Hatıralarla zincirlendiğim geçmişimden,
Onlarsız bir hiçe dönüştüğüm
Hastalıklı saplantılarımdan,
Sözün özü beni ben yapanları bıraktığımda
Kendimden geçtiğimde
İçine düşeceğim özgürlüğün cezbediciliğinden...
Lakin elde edemiyorum.
Bedelleri var.
Ve içindeki düşmanlar...
Dağıldığımda hep yanında olan kendi öz anılarım,
Sanki ışık hüzmesini merak etmekle onlara ihanet etmişçesine bana kızgınlar.

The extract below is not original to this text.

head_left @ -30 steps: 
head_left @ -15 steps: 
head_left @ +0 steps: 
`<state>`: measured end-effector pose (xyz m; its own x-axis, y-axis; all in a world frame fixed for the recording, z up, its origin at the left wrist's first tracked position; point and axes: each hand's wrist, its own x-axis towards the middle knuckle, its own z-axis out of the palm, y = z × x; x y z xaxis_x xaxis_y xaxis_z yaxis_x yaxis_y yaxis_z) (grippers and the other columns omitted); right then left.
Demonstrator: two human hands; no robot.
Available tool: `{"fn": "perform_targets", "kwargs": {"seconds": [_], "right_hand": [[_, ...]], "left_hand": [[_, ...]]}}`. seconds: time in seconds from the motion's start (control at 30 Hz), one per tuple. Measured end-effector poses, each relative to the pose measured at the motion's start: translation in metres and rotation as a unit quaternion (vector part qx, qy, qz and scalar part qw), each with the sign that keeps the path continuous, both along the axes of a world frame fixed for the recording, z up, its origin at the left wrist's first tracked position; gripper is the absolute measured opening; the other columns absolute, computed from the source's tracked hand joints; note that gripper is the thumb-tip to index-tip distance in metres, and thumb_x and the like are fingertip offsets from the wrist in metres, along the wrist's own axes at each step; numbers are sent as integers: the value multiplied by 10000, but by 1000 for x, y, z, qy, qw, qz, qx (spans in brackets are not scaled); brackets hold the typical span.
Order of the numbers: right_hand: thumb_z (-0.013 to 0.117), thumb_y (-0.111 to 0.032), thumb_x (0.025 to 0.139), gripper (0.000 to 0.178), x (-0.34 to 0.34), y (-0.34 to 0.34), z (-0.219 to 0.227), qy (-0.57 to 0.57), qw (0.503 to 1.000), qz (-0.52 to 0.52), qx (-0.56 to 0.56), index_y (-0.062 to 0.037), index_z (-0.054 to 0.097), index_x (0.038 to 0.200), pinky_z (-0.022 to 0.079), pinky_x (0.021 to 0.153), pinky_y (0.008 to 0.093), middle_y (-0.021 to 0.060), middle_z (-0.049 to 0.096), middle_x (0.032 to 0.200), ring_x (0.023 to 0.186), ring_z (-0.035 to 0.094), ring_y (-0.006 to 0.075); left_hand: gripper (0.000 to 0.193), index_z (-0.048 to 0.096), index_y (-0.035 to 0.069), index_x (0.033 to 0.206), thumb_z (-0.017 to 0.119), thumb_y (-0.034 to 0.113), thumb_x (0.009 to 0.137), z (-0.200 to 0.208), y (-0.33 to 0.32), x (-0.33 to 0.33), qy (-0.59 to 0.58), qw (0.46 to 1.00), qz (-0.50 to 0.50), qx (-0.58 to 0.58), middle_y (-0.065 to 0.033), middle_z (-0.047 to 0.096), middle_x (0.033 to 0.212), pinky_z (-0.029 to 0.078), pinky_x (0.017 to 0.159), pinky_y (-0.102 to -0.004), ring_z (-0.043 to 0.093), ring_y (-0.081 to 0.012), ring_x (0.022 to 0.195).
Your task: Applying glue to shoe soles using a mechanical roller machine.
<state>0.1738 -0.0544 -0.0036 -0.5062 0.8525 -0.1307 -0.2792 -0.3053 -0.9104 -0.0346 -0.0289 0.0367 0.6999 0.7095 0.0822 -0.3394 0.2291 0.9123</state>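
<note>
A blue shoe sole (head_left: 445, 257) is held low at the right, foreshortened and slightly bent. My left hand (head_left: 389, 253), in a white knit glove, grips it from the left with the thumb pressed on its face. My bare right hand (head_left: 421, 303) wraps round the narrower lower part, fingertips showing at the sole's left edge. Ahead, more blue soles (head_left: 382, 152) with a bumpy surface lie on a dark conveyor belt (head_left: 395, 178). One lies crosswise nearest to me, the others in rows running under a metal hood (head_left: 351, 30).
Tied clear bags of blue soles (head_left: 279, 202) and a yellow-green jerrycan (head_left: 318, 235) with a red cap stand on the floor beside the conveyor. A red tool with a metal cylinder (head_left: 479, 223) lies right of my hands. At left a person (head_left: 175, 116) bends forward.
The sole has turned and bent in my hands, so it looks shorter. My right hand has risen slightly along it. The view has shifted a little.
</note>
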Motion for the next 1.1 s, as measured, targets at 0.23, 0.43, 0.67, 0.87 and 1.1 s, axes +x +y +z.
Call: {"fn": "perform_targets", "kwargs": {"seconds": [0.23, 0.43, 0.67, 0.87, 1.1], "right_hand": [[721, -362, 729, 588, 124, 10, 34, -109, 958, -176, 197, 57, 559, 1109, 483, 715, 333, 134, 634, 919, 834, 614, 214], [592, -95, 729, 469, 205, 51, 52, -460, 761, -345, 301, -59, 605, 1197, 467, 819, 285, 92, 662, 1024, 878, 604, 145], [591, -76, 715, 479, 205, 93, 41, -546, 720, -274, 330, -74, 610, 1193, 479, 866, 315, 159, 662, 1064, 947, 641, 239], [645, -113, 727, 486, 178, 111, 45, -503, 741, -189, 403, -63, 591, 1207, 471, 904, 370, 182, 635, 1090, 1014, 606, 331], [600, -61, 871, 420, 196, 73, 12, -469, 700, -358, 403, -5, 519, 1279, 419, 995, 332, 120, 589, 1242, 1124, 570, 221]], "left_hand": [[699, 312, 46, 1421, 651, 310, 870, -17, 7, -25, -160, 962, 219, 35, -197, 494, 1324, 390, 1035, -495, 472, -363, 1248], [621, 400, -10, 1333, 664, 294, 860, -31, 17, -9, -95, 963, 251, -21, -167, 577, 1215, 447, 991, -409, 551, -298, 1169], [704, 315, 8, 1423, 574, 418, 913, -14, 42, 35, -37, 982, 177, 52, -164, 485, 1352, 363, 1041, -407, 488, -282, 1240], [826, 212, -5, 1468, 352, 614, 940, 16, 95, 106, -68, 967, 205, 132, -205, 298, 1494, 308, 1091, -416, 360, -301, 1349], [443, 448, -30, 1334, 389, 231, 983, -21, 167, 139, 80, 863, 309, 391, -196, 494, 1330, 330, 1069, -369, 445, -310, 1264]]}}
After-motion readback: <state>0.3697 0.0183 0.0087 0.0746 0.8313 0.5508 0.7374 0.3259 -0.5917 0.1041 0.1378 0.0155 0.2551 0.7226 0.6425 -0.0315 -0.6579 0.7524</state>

Onlardan vazgeçmeyi düşünmeye cüret ettiğim an da onlar benden çoktan vazgeçmiş gibi.
Şimdiyse boşluktayım.
Ne aydınlığa yürüyebilecek kadar cesurum
Ne de alışık olduğum eski grilikte yaşayabilecek kadar yüzüm var.
Kendi tanıdık sisli geçmişimden aforoz edildim.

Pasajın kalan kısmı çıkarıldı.